First, Riley may have been an unusually pro-privacy decision because of its facts. Reasonableness balancing tends to value privacy most in cases where government interests are low but privacy interests are high and universally shared.  Cell phone searches implicate privacy interests that are not only substantial, but also ubiquitous.As several commentators quickly pointed out, the Riley Justices would “understand in an immediate sense precisely what it would mean for their privacy if one of their phones was to be taken and searched.”  As a result, Riley may have turned on the Court’s “own sense of what is intuitively private.” 

But the same balancing approach may minimize privacy interests when they are not widely shared and therefore less likely to garner judicial empathy, especially when those interests are closely linked with society’s “disfavored groups.”Past “reasonableness” cases reflect this pattern — in King, for example, the Justices had little to fear from DNA identification tests limited to those arrested for “serious offenses.”Even in Florence, where the Court refused to impose a similar limitation, members of the majority took pains to limit the Court’s holding to arrestees whose detention has been reviewed by a judicial officer. 

Second, Riley may have been pro-privacy for lack of a better alternative. Riley’s handwringing about the lack of limiting principles reflects a broader and ceaseless search by the Roberts Court for doctrinal middle grounds. The Court has often wavered when weighing compelling government interests against severe intrusions on individual privacy, and been reluctant to revert to either extreme.Instead, it prefers adopting limiting principles that will plant its decision in the middle of the road. In King, the Court limited its holding to cases involving “an arrest supported by probable cause . . . for a serious offense”and where the statute “guard[ed] against further invasion of privacy.”  Similarly, Florence sought to narrow the scope of its balancing act, lest the Court lose its purchase on the slippery slope of the Fourth Amendment’s reasonableness clause. In separate concurrences, Chief Justice Roberts and Justice Alito echoed the primary opinion by “emphasiz[ing] the limits of today’s holding.” 

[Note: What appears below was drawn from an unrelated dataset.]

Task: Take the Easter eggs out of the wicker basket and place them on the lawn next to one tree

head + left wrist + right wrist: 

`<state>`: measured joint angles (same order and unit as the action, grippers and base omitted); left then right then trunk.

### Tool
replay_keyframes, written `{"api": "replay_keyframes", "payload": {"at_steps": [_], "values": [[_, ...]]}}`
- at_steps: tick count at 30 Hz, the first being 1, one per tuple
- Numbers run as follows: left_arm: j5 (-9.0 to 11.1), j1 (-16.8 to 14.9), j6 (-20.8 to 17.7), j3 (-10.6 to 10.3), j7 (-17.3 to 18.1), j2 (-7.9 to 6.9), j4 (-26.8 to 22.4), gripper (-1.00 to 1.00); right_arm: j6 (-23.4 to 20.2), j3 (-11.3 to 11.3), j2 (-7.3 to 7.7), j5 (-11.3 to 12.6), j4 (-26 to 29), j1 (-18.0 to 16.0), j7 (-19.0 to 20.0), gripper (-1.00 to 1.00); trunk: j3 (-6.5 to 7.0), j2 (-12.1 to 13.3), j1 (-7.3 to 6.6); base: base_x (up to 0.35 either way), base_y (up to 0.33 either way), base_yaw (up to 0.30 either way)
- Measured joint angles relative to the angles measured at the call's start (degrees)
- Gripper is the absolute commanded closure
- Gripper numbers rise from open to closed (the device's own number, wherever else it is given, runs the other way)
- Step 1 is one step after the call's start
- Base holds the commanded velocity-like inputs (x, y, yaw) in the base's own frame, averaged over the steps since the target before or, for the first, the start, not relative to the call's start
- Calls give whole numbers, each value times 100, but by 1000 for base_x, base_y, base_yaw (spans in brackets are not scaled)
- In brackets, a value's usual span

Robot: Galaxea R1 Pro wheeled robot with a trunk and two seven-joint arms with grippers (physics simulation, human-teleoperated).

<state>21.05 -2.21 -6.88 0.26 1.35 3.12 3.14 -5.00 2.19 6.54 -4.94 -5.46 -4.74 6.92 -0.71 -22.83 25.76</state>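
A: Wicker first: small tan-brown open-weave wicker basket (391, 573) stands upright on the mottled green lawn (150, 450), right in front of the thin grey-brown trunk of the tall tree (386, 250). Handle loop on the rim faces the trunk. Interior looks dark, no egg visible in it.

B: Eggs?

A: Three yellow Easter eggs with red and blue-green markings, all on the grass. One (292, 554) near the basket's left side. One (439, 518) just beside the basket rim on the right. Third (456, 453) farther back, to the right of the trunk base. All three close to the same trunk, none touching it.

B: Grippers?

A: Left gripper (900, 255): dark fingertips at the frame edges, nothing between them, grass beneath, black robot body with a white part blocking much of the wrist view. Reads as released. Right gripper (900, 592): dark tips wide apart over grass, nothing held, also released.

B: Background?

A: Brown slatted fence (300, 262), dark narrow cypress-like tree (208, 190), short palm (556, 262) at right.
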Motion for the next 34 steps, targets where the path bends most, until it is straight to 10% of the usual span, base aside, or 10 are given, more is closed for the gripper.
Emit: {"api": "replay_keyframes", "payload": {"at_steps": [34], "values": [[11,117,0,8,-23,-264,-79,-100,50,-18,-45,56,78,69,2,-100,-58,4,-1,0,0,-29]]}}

In Riley, similar limitations proved to be a doctrinal holy grail — the enticing object of an ultimately doomed quest. The Riley Court was in “a desperate search for middle ground” that would have accommodated some governmental interests at the expense of individual privacy.But in his concurrence, Justice Alito admitted that he “d[id] not see a workable alternative” to the majority’s rule.This confession may help explain Riley’s sweeping, pro-privacy outcome — ultimately, the Court may have skipped over the middle ground because it could not find a place to land. Every alternative option either had “no practical limit,”or “would launch courts on a difficult line-drawing expedition.”  If so, then Riley may have come out cleanly in favor of privacy, but not for lack of trying.

Four decades ago, a prescient scholar warned against a turn to reasonableness. Despite its allure, he cautioned that “if some discipline is not enforced, if some categorization is not done, if the understandable temptation to be responsive to every relevant shading of every relevant variation of every relevant complexity is not restrained, then we shall have a [F]ourth [A]mendment with all of the character and consistency of a Rorschach blot.”As the Roberts Court’s “reasonableness” cases suggest, a Rorschach Fourth Amendment is useful for diagnosing the pathologies of society and for conjuring sharp lines and borders where none exist. But a sliding scale approach is less useful for protecting individual privacy, often lapsing into “more slide than scale.”Riley was a victory for privacy advocates, and an easy case under reasonableness balancing. The Court is unlikely to be as solicitous of defendants’ rights in future cases if it continues to rely on the same approach.